> Task requirements
Repeat the lines below exactly as written, please, from the line with "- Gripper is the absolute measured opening" to the line with "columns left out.", both lines included, and no others.

--- Supplied material Enclosed Below ---

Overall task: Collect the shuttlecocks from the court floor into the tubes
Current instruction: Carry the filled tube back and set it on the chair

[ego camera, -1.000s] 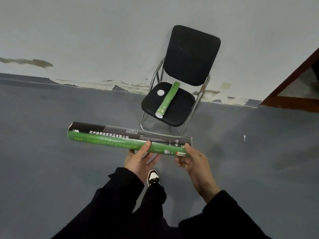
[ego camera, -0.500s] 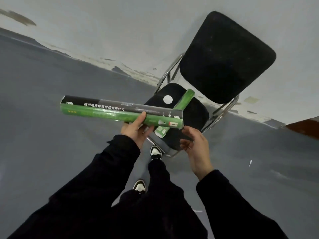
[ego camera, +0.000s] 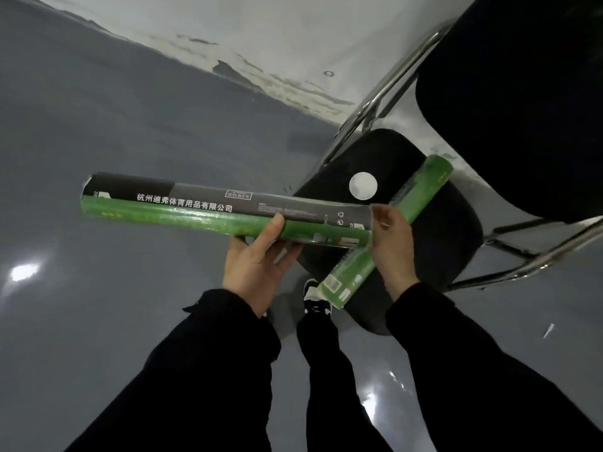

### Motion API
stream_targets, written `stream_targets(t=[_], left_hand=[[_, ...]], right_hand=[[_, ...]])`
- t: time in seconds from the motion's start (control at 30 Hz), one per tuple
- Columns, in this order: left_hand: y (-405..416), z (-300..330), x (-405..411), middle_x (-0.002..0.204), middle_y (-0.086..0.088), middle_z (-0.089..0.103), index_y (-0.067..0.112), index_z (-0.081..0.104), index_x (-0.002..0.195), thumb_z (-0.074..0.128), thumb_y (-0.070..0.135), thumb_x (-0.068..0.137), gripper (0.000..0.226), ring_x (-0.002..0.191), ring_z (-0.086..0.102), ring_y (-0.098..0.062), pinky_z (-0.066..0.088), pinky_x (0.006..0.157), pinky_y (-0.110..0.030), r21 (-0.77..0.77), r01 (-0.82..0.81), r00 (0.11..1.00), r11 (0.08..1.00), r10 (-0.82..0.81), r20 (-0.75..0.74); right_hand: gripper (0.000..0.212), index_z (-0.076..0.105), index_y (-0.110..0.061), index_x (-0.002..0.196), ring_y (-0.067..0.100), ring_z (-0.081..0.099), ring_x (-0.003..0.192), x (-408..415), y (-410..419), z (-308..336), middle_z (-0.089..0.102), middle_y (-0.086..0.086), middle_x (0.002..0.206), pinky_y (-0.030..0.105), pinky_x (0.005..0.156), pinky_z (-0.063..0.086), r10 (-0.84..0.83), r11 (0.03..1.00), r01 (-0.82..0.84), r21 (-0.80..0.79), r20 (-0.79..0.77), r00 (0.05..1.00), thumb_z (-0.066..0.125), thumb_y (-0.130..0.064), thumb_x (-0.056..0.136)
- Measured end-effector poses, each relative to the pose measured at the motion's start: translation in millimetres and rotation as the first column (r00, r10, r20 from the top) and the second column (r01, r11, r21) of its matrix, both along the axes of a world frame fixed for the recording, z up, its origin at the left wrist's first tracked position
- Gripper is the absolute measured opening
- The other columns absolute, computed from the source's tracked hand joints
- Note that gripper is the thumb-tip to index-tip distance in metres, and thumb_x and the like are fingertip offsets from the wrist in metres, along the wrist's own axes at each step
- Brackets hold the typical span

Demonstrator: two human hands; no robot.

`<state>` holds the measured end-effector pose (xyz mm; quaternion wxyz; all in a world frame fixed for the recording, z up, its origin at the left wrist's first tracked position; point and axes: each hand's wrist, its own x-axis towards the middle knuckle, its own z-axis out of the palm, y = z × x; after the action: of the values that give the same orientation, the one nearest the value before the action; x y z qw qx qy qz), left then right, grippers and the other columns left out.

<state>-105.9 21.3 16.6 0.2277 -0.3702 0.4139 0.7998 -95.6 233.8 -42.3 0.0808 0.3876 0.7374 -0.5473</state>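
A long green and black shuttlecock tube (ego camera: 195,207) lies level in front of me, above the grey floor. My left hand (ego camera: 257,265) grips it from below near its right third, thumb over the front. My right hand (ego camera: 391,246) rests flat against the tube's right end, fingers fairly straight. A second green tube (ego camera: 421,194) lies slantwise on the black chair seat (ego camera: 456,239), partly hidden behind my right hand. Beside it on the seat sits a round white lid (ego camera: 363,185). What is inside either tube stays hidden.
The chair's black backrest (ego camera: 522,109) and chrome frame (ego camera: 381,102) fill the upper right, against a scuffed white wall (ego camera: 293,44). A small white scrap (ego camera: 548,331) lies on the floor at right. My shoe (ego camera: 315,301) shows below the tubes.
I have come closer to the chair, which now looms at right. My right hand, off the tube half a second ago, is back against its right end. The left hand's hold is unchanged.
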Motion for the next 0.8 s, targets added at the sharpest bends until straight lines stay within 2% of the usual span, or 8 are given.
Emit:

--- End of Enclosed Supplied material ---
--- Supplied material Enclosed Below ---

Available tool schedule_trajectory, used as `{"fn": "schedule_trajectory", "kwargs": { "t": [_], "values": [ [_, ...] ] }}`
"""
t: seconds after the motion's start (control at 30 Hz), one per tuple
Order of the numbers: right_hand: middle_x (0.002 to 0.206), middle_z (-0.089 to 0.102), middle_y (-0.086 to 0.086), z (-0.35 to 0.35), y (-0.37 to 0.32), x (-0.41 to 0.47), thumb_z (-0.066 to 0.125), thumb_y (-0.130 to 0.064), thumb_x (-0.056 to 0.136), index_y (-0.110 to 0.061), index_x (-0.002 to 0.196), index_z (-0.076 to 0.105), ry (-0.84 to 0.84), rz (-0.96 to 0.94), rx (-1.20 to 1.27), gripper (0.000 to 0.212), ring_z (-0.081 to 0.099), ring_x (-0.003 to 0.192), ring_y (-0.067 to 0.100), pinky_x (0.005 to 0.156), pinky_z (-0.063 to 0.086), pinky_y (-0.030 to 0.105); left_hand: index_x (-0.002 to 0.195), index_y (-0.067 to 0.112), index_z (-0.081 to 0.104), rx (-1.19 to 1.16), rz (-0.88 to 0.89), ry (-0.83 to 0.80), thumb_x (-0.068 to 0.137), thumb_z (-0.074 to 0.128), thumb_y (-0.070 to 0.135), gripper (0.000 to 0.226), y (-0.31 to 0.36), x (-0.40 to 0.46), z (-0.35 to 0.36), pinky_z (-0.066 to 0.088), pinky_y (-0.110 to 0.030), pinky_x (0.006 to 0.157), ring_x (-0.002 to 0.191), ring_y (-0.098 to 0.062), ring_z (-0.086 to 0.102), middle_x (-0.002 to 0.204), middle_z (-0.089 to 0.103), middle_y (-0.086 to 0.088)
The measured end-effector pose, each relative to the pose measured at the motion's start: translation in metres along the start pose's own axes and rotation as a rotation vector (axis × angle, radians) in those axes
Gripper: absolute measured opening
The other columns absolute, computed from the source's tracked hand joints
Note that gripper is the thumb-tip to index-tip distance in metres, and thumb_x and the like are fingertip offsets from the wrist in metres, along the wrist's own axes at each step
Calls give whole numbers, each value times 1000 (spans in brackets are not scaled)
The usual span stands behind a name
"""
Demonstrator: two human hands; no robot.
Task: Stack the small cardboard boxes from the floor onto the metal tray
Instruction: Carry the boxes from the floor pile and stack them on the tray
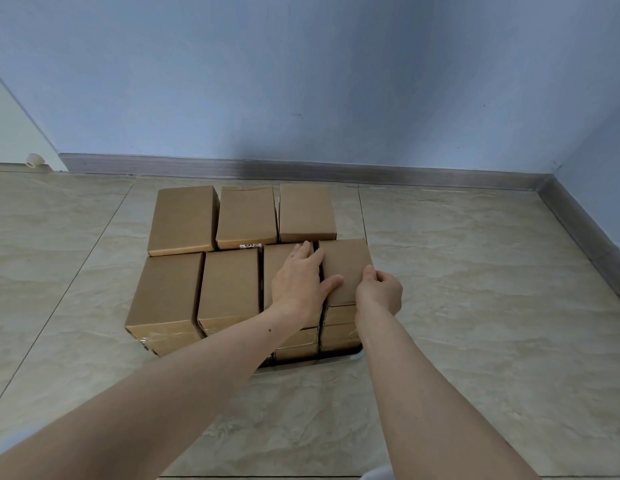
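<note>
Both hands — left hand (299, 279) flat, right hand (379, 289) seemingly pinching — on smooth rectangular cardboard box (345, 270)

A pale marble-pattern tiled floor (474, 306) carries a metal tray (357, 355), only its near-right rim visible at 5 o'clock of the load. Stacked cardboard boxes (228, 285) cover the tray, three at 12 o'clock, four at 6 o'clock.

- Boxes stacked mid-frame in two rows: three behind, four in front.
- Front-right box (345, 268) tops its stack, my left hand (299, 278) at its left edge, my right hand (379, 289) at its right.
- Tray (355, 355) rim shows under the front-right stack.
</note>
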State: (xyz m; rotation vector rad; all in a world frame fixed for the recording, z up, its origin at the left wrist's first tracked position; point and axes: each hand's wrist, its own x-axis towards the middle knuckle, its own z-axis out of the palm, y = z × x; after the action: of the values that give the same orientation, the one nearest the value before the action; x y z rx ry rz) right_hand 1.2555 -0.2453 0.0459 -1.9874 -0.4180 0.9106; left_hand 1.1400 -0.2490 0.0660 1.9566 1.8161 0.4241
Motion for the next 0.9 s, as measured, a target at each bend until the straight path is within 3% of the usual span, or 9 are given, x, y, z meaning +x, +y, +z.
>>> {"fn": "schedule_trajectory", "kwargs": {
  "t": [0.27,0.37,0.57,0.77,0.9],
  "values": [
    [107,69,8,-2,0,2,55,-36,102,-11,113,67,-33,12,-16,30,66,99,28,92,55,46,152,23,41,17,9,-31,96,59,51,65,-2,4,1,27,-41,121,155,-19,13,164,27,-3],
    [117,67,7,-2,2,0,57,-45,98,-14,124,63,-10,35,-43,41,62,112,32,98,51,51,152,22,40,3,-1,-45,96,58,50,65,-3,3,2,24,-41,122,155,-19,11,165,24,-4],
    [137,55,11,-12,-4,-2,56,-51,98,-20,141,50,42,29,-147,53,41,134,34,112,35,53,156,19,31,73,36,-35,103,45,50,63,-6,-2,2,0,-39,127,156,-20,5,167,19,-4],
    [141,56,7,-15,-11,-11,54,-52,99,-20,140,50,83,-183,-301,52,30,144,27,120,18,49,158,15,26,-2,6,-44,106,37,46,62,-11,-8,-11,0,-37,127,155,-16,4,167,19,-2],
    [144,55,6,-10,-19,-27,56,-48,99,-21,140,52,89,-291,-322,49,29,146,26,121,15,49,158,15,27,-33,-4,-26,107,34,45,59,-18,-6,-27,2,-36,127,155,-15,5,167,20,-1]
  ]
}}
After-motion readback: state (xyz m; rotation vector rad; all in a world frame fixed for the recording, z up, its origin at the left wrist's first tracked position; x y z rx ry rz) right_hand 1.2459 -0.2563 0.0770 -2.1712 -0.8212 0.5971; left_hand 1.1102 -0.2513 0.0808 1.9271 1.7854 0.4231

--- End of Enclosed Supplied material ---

> Response area
- Gripper is the absolute measured opening
- The other columns absolute, computed from the source's tracked hand joints
- Note that gripper is the thumb-tip to index-tip distance in metres, and thumb_x and the like are fingertip offsets from the wrist in metres, along the wrist's own axes at each step
- Brackets hold the typical span

Demonstrator: two human hands; no robot.

`<state>` holds the measured end-effector pose (xyz mm; quaternion wxyz; all in a world frame fixed for the recording, z up, its origin at the left wrist's first tracked position; point and axes: each hand's wrist, its own x-axis towards the middle knuckle, its own z-axis out of the palm, y = z × x; after the action: of the values that give the same orientation, the one nearest the value before the action; x y z qw qx qy qz), left then right, grippers and the other columns left out.

This response is complete, and nothing else is pending.